By chaining three newly discovered flaws, a low-privileged authenticated attacker can replace legitimate industrial control applications with malicious backdoored versions, ultimately gaining administrative control over both the device and its host operating system.
CODESYS is widely used across industrial environments as a manufacturer-independent development platform.
It enables standard computing devices to function as Soft Programmable Logic Controllers (Soft PLCs), which control critical processes in sectors such as energy, manufacturing, and infrastructure.
These systems manage physical operations like valve control, robotic automation, and sensor monitoring, making them a high-value target for threat actors.
The vulnerabilities identified by Nozomi researchers are now patched by CODESYS, including:
The attack begins with the adversary obtaining Service-level credentials. This can be achieved through weak passwords, compromised engineering workstations, or by exploiting the first vulnerability to retrieve password hashes.
Once authenticated, the attacker downloads the PLC’s application as a backup file.

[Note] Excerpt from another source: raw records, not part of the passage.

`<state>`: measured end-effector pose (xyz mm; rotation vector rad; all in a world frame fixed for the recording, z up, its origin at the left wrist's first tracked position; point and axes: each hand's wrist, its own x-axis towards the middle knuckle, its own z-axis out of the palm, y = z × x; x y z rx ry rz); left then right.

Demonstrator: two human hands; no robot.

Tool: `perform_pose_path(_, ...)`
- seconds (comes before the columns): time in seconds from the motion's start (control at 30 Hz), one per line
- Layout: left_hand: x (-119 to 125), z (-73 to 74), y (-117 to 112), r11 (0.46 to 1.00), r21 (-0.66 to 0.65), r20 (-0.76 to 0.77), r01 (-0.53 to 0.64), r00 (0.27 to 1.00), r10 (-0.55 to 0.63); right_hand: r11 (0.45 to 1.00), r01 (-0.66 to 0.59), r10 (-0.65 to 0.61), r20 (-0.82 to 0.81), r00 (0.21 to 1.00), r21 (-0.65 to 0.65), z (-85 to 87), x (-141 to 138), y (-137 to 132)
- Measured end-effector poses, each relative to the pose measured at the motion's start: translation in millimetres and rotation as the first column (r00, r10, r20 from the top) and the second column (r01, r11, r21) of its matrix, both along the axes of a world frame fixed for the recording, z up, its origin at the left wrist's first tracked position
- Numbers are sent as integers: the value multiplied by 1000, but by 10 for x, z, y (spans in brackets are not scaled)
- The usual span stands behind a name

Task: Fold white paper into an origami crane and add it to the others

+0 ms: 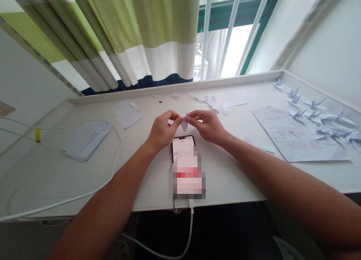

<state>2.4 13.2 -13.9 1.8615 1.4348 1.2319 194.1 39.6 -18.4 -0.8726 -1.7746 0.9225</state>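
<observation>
Your left hand [166, 127] and right hand [207, 127] pinched nearly closed on one small folded paper [184, 126]. It was white, with a sharp tip, over the surface [158, 173], just past the top of one phone [183, 146].

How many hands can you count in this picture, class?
2: the left hand and the right hand, both pinching the folded paper just beyond the phone.

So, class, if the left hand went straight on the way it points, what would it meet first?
Past the folded paper it holds, the left hand would likely meet the right hand; depth is unclear.
</observation>
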Motion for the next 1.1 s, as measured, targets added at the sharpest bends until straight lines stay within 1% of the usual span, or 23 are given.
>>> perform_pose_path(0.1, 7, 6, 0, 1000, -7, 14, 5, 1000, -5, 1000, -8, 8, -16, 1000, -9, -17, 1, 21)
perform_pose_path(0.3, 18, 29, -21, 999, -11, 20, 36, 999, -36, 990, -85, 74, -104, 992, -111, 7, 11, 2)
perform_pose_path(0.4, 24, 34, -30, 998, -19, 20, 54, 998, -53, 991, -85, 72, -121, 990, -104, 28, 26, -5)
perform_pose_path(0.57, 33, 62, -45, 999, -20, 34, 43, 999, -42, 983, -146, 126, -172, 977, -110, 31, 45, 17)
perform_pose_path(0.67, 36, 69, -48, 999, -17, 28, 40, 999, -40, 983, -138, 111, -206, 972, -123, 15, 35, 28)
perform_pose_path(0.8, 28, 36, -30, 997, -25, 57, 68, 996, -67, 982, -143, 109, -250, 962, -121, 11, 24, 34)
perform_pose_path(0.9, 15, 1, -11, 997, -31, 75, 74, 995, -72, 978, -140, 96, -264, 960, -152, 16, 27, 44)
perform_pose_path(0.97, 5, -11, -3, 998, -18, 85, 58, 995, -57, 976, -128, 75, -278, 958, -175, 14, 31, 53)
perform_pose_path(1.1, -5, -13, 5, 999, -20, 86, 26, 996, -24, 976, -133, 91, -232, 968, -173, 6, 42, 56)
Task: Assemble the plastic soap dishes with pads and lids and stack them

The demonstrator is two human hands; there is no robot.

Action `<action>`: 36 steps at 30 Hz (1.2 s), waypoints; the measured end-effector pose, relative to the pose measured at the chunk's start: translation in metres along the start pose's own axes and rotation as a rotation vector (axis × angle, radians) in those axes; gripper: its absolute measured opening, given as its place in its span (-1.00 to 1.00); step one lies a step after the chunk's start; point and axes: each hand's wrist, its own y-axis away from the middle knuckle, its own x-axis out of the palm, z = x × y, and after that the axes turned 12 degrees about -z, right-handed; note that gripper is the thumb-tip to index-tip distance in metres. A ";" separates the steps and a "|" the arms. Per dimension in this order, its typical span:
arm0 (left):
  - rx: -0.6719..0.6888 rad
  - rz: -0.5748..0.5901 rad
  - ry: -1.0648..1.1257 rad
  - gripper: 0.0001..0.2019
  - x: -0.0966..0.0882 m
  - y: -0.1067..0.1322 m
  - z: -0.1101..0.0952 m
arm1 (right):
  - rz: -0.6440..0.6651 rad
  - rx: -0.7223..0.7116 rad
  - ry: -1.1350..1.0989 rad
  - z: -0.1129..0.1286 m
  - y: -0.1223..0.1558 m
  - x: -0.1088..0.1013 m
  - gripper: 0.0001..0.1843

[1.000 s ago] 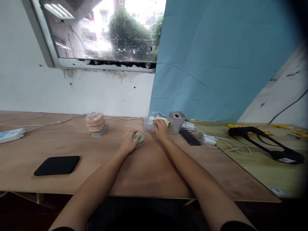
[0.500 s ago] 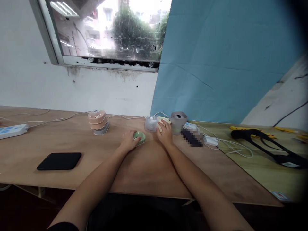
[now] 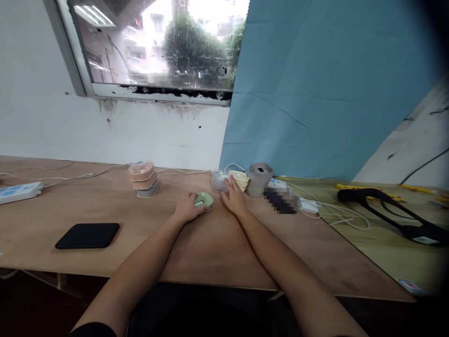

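My left hand [image 3: 187,207] grips the left side of a shallow green round container [image 3: 205,200] on the table, thumb at its near edge and fingers behind. My right hand [image 3: 235,201] is open, fingers stretched forward. Its fingertips reach between the clear plastic round pieces [image 3: 219,180] and a stack of pale yellow scalloped pieces [image 3: 241,179]; whether they touch either I cannot tell. Just right of the yellow stack stands a tall grey container [image 3: 259,179]. Farther left, a stack of peach pieces [image 3: 142,172] rests on grey ones [image 3: 149,189].
A black flat case [image 3: 87,235] lies at the front left, with a white power strip [image 3: 21,192] beyond it. To the right are a pixelated dark object [image 3: 280,201], a white adapter [image 3: 307,205] with cables, and a black strap frame [image 3: 396,215]. A wall and window stand behind.
My right hand has drawn left and slightly back off the yellow stack, uncovering it. My left hand stays at the green container, its thumb shifted toward the near edge.
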 end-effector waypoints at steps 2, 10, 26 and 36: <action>0.001 -0.001 0.000 -0.28 0.000 0.000 0.000 | 0.008 0.010 -0.007 -0.001 0.001 -0.001 -0.30; 0.032 -0.003 0.006 -0.24 0.000 0.001 0.000 | 0.021 -0.019 -0.019 0.004 0.001 -0.001 -0.31; 0.031 0.008 0.013 -0.27 0.002 -0.001 0.002 | -0.006 -0.012 0.139 -0.002 -0.064 -0.009 -0.65; 0.042 0.012 0.012 -0.28 -0.001 0.001 -0.001 | 0.076 -0.074 0.213 -0.002 -0.061 -0.004 -0.74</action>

This file is stored as a ZIP archive containing the application binary and a weak CRC32 checksum for integrity verification.
Using CVE-2025-41659, attackers can extract cryptographic keys to bypass protections such as code signing or encryption.

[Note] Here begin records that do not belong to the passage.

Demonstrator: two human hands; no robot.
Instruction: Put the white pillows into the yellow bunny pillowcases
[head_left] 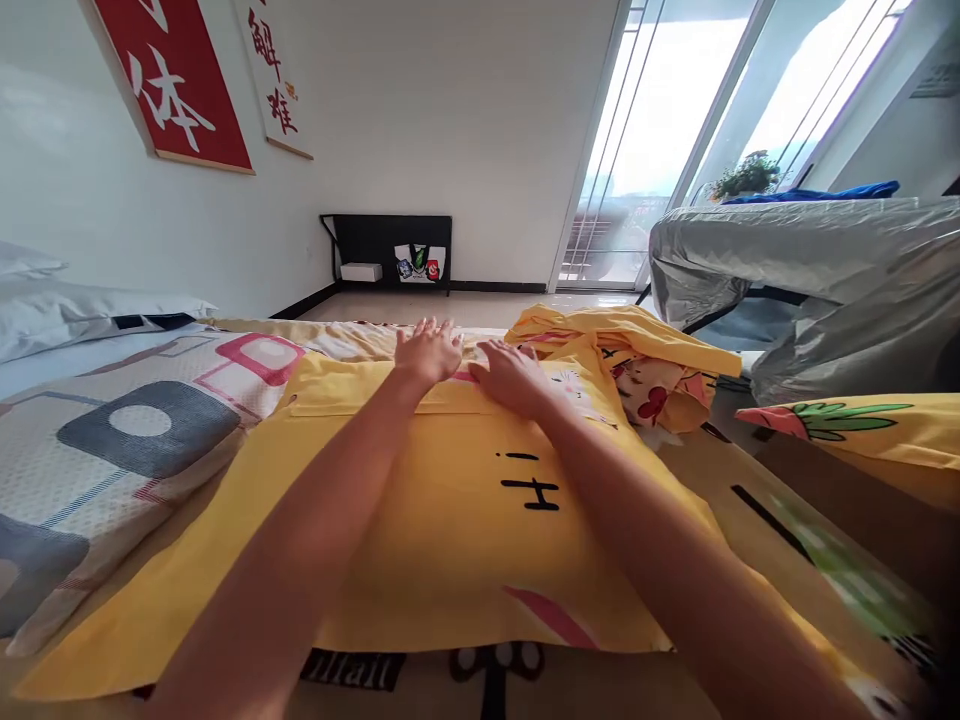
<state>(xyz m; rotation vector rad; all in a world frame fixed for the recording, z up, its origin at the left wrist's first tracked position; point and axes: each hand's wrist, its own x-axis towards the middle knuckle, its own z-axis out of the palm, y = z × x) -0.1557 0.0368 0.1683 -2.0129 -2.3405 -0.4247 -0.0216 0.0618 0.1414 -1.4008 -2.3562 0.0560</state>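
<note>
A yellow pillowcase with black "Hi" lettering lies flat on the bed in front of me. My left hand rests at its far edge, fingers stretched out and spread. My right hand lies flat beside it on the same far edge, palm down, fingers extended. Both arms reach forward over the pillowcase. Neither hand holds anything. A crumpled yellow patterned cloth lies just right of my right hand.
A patterned bedsheet with grey and pink shapes covers the bed at left. White pillows lie far left. A silver-covered object stands at right. A black low shelf sits against the far wall beside glass doors.
</note>
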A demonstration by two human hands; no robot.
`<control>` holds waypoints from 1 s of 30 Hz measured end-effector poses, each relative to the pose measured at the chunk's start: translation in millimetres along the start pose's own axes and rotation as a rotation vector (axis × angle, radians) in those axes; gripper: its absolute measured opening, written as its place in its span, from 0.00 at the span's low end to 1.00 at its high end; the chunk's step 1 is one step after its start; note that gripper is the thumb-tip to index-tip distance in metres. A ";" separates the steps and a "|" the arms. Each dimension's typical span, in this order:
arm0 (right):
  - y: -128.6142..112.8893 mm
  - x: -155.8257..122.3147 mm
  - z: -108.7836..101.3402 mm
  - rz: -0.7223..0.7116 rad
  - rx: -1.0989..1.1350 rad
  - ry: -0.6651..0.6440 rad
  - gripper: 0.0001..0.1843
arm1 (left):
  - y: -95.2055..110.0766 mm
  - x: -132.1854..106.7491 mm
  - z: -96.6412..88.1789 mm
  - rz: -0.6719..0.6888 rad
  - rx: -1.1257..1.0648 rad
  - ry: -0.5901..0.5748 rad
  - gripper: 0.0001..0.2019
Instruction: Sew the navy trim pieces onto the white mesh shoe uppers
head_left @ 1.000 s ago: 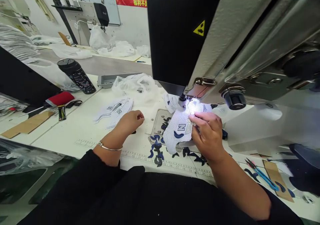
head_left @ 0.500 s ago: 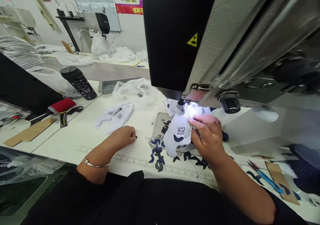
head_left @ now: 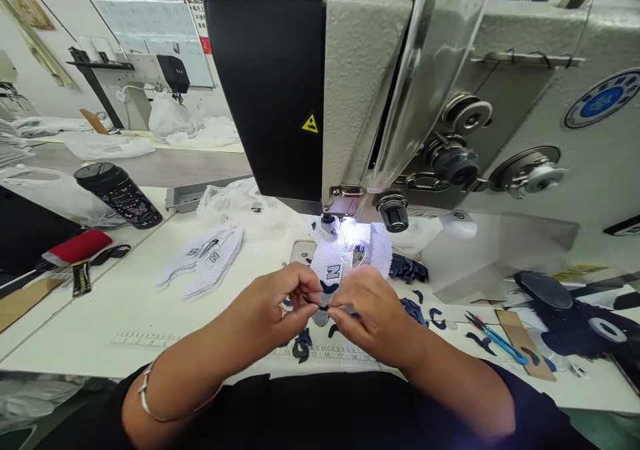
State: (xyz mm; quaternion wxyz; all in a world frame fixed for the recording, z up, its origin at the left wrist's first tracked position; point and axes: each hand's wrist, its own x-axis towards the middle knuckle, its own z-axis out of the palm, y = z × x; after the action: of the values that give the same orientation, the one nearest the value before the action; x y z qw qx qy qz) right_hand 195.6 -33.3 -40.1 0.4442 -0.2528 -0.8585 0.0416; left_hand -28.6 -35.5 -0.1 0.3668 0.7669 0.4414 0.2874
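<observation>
Head view: left hand [head_left: 267, 307] and right hand [head_left: 373, 313] pinch what seems navy trim [head_left: 323, 307].

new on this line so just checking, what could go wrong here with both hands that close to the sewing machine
The left hand and right hand sit close in front of the metal presser foot of the grey sewing machine, so fingers might get caught if it ran. The small navy piece pinched between them could slip and get lost among the loose navy cut pieces nearby.
</observation>
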 end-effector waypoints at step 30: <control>48.6 -2.0 5.1 -0.008 -0.312 0.180 0.21 | -11.6 77.0 24.4 -0.127 -0.378 0.394 0.11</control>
State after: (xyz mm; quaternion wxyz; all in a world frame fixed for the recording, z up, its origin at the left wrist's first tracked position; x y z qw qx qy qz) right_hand 211.9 8.8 -59.1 0.4749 -0.3181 -0.8122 -0.1165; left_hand 18.9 29.3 -14.4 0.4277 0.5849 0.4901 0.4845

The attacker then modifies the binary by injecting malicious code, such as a reverse root shell, and recalculates the CRC32 checksum to make the file appear legitimate.
Exploiting CVE-2025-41660, the altered application is restored to the device.

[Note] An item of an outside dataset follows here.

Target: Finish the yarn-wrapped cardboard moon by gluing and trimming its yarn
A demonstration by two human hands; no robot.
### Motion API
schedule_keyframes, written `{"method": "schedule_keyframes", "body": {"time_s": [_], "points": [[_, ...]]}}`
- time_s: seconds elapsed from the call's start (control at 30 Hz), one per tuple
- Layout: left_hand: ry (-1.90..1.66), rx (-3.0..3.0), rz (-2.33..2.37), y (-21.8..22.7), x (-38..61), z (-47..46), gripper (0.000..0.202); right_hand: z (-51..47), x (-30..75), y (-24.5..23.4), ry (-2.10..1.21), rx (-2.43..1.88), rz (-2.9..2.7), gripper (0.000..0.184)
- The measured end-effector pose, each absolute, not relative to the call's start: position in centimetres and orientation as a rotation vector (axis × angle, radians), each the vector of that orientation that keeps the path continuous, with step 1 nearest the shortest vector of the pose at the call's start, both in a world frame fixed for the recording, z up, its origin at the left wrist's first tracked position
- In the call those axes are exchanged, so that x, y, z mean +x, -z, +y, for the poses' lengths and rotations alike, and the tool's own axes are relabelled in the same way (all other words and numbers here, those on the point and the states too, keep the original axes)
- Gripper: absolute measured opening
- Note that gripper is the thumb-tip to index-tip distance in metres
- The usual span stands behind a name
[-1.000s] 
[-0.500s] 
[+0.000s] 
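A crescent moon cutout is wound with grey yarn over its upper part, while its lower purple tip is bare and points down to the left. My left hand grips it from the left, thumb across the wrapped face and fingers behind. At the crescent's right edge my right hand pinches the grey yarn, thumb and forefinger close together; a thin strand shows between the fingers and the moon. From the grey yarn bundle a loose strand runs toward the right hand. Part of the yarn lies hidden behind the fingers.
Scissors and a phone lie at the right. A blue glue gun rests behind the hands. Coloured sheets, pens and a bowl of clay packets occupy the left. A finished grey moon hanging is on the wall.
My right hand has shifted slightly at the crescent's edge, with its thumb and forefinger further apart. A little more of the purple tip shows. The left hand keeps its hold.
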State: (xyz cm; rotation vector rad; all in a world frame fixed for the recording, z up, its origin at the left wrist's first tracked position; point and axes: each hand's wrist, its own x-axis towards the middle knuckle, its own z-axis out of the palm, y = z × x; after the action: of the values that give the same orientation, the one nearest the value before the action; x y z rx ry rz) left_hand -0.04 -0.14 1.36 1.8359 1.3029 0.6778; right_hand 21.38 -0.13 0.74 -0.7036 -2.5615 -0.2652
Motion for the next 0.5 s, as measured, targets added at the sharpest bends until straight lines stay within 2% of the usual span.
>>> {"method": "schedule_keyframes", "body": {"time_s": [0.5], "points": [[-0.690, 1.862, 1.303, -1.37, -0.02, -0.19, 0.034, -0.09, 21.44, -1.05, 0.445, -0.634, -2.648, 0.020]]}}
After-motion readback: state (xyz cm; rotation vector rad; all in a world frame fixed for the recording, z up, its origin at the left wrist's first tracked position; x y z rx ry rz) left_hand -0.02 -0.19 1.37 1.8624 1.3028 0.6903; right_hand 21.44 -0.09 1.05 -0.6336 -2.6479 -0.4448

Although Service-level users cannot directly restart the system, the malicious code executes once the PLC is rebooted, either during routine maintenance or operator action.
At that point, the backdoor runs with root privileges, granting full administrative access.
This attack chain poses serious risks to operational technology (OT) environments. According to MITRE ATT&CK for ICS, such access could allow attackers to manipulate industrial processes, alter sensor data, bypass safety controls, and potentially cause physical damage to equipment.
Following responsible disclosure, CODESYS released patches in Control Runtime version 4.21.0.0 and Runtime Toolkit version 3.5.22.0.
The company has also enforced mandatory code signing for PLC applications to prevent unauthorized modifications.
Security experts strongly urge organizations to apply patches immediately, enforce strict credential policies, segment OT networks, and continuously monitor for suspicious activity to mitigate potential exploitation.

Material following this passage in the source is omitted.